Como
autômato, ele passara o dia trabalhando sem olhar as horas. Almoçou brevemente
no restaurante tímido da esquina. Tomou um café morno, lançou-se às notícias
futebolísticas da banca de jornais em frente sem fé. Terminou o dia como um
apito de bonde, de repente estava no ônibus, freneticamente pagando na roleta.

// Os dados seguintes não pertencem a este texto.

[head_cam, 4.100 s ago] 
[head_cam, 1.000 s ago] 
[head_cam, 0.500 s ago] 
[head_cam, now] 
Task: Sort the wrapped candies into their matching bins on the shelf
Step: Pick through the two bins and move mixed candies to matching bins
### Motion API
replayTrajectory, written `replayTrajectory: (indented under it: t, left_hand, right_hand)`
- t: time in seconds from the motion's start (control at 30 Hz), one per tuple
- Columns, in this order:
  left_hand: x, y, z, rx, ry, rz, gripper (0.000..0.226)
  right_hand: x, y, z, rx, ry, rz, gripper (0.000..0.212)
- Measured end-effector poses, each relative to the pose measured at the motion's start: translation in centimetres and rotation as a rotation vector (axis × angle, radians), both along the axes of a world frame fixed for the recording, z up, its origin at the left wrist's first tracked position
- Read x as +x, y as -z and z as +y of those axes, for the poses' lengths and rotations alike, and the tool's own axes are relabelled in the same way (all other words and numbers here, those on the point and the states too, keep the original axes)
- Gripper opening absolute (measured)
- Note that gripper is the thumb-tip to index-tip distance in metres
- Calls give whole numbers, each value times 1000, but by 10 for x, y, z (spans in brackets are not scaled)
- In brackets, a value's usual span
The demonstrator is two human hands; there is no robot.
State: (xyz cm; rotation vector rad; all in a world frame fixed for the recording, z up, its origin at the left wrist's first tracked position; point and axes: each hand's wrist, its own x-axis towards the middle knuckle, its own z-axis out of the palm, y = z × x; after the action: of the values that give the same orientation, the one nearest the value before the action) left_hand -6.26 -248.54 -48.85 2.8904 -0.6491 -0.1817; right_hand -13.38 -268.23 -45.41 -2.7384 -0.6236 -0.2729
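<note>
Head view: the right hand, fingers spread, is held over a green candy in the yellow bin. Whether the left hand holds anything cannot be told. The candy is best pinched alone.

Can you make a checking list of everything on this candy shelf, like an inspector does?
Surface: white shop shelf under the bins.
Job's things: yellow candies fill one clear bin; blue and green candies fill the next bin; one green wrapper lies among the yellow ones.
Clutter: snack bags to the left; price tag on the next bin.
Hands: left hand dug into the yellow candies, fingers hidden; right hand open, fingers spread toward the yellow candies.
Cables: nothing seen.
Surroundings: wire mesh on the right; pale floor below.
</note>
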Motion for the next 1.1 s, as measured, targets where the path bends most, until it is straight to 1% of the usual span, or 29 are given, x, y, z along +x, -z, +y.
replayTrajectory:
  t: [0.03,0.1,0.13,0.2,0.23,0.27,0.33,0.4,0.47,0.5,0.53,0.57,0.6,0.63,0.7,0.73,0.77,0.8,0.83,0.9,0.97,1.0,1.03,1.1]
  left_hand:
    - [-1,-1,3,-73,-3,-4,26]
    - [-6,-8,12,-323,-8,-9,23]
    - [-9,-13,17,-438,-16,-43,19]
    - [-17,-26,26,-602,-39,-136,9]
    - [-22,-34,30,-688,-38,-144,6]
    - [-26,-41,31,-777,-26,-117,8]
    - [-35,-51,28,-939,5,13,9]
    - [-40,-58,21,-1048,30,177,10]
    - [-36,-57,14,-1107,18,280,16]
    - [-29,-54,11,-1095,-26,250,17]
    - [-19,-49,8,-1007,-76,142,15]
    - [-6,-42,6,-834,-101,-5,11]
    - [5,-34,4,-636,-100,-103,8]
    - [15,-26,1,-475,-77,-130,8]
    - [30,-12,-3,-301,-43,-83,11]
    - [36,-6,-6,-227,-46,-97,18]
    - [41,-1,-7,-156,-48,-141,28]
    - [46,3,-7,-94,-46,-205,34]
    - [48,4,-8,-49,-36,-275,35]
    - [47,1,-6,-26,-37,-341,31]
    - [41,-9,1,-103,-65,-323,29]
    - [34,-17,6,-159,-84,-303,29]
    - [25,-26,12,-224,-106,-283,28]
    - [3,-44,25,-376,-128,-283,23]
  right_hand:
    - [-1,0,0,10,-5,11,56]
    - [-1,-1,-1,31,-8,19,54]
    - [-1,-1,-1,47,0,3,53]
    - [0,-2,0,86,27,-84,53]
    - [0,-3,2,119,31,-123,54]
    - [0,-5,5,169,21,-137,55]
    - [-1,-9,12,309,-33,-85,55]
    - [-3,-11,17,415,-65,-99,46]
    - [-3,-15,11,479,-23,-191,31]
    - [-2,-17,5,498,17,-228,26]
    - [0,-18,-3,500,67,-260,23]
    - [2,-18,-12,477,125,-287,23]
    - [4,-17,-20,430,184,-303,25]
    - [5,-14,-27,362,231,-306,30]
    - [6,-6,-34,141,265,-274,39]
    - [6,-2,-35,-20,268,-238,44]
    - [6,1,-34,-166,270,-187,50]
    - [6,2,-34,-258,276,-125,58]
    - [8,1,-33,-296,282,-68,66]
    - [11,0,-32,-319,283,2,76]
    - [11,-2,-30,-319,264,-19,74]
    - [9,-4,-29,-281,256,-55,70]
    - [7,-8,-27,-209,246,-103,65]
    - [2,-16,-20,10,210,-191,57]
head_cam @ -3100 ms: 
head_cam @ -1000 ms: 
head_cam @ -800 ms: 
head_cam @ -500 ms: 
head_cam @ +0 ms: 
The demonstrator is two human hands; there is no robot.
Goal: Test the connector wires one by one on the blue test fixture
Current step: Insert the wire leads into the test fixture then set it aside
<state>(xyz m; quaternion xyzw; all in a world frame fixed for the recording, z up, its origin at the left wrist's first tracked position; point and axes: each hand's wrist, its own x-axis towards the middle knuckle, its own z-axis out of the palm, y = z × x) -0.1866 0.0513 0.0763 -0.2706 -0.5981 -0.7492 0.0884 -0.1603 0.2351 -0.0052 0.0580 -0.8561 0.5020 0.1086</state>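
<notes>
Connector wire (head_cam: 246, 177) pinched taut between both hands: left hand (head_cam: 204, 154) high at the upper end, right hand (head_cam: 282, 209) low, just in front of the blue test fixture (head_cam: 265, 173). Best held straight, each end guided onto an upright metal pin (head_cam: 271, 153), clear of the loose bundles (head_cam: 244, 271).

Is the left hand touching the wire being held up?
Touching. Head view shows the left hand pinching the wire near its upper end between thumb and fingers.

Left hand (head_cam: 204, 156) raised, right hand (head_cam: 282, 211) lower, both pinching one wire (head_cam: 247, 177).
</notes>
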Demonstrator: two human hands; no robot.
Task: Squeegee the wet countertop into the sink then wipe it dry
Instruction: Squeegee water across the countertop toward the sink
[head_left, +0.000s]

Entre tantas pessoas esquivou-se de um gordo pegajoso. Sentou-se enfim para
esquecer do caminho. Seu pensamento ía lento pela letra de uma música vagabunda
que não lhe animava, nem saía da cabeça.
Naquela
fartura de gente se amontoando como vagens num caixote mal lixado, o motorista
impiedoso provocou, como provoca-se o destino, uma freada, mais que freada, uma
pausa de gravidade num momento em que toda a gelatina humana se perdeu escorrendo,
como lama entre os dedos, formando um aglomerado disforme de rostos e dentes
serrilhados entre gritos abertos, cubistas, os mais ágeis pendurando-se onde
podiam, içando-se do abismo que se formara, clamando largamente por uma mão que
amparasse, os mais velhos indo ao chão, vertiginosamente espalhando-se,
irremediavelmente fadados à solidão da dor nos ossos, e ela, no esquecimento em
que estava, faltou-lhe pela altura o alcance das mãos, cairia como água
represada, pelas escadas do coletivo que parava. Se não fosse um dia daqueles
que sempre acontecem e nunca acontecem em nossa vida.
Ele saiu do
seu transe avisado pelo rápido corpo que tombava a sua frente. E de súbito, de
pronto, sem reconhecer o perigo, sem se reconhecer, mergulhou no assoalho áspero,
sujo e amparou a queda daquela que nada era até então. Da guinchada do metal,
do freio, dos uivos desconexos de todos. Um minuto de silêncio fez-se, larga
respiração.
Tomou um fio
de esperança, como todos temos ao acordar todos os dias. Numa coragem flácida,
alçou-lhe a mão, ergueu-a sutilmente e firme e a olhou até o chão - e lá parou.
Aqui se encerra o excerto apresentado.